── The data ──

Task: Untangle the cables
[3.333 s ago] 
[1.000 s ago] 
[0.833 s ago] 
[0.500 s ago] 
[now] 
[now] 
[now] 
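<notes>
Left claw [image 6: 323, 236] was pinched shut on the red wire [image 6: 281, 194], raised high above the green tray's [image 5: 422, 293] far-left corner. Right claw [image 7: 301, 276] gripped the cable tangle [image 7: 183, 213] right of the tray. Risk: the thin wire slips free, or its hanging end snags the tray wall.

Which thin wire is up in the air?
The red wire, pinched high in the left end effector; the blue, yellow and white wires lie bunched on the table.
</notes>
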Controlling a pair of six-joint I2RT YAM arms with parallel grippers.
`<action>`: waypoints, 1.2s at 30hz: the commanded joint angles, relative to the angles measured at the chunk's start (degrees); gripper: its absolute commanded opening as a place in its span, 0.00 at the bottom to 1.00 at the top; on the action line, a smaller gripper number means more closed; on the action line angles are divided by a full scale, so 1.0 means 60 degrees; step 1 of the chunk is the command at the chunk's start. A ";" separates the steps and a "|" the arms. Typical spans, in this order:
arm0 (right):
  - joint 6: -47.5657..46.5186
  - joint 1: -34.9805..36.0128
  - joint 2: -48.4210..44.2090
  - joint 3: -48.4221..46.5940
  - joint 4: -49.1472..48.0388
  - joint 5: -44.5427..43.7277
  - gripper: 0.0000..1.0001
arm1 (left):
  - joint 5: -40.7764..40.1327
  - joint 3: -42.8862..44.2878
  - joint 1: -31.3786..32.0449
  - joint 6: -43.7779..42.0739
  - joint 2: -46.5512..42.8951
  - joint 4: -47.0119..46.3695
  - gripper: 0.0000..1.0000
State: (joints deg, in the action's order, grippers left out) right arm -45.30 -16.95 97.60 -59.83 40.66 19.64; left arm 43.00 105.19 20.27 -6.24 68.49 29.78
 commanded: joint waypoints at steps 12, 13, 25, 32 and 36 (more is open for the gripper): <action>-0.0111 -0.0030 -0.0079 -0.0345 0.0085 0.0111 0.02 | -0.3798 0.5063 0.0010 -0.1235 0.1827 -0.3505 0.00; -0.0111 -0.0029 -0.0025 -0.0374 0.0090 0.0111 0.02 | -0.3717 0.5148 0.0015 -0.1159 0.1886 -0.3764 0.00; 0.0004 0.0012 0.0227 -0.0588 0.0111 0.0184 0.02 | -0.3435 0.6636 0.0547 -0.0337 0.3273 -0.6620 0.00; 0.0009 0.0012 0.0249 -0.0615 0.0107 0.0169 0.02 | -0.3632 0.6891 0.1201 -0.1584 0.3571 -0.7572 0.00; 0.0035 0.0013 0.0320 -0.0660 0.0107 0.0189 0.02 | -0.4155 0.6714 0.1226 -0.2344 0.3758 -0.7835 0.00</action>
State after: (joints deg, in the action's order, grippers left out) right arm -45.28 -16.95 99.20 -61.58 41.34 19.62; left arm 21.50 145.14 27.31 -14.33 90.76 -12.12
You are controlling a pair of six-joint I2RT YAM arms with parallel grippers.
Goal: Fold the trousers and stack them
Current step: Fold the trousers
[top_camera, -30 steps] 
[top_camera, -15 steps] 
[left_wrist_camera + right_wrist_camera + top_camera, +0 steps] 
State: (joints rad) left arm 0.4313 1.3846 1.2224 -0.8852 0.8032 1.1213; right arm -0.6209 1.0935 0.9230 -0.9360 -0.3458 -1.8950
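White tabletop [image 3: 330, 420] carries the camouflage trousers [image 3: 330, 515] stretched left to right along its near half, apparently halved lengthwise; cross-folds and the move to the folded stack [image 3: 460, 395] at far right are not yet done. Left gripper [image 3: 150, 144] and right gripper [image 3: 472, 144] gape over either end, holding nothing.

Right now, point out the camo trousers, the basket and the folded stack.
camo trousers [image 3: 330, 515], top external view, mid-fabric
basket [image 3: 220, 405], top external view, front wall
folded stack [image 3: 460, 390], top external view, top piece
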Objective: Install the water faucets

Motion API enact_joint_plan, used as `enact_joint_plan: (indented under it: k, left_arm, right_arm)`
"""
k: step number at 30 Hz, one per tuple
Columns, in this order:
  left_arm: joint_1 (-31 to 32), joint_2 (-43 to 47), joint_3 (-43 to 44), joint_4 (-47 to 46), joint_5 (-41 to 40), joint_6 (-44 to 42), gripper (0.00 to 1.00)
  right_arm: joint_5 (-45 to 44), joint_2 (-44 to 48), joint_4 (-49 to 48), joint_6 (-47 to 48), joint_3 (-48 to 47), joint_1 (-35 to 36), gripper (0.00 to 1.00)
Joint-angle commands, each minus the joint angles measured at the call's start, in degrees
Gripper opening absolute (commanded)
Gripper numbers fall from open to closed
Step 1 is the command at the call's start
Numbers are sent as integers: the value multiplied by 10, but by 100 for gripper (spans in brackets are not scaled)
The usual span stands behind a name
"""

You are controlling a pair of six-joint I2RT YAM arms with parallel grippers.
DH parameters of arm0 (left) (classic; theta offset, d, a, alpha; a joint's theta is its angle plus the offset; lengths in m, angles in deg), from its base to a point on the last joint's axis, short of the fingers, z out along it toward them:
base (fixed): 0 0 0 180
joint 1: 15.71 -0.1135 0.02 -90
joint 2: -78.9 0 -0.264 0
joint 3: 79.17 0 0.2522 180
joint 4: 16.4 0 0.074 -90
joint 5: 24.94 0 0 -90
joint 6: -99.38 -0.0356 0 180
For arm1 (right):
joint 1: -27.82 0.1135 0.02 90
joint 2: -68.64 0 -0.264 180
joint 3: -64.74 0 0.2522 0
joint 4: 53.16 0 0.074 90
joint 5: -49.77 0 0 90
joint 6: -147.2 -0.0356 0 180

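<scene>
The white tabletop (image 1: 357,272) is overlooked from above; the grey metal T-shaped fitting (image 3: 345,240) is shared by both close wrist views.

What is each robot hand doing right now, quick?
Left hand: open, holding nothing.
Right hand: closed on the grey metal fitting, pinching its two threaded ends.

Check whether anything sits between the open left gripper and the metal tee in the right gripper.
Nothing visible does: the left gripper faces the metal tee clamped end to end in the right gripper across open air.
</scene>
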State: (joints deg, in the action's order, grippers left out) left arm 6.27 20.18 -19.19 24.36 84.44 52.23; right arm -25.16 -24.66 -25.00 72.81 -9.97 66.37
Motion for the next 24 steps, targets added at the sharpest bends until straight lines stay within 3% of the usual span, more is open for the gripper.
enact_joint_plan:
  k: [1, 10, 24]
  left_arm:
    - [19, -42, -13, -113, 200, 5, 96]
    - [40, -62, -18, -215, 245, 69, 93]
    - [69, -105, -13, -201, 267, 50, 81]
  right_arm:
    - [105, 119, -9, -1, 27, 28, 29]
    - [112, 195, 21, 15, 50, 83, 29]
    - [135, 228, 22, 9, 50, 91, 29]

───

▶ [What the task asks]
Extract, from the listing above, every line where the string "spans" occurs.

▶ [Answer section]
`<action>`: waypoints, 1.2s at 30hz: the commanded joint angles, relative to the angles measured at the chunk's start (degrees); gripper: its absolute commanded opening as a place in its span, 0.00 at the bottom to 1.00 at the top; on the action line, a smaller gripper number means more closed; on the action line angles are divided by a full scale, so 1.0 means 60 degrees; step 1 of the chunk is the command at the chunk's start. A ";" separates the steps and a "|" the arms. Typical spans, in this order:
Numbers are sent as integers: the value multiplied by 10, but by 100 for gripper (spans in brackets are not scaled)

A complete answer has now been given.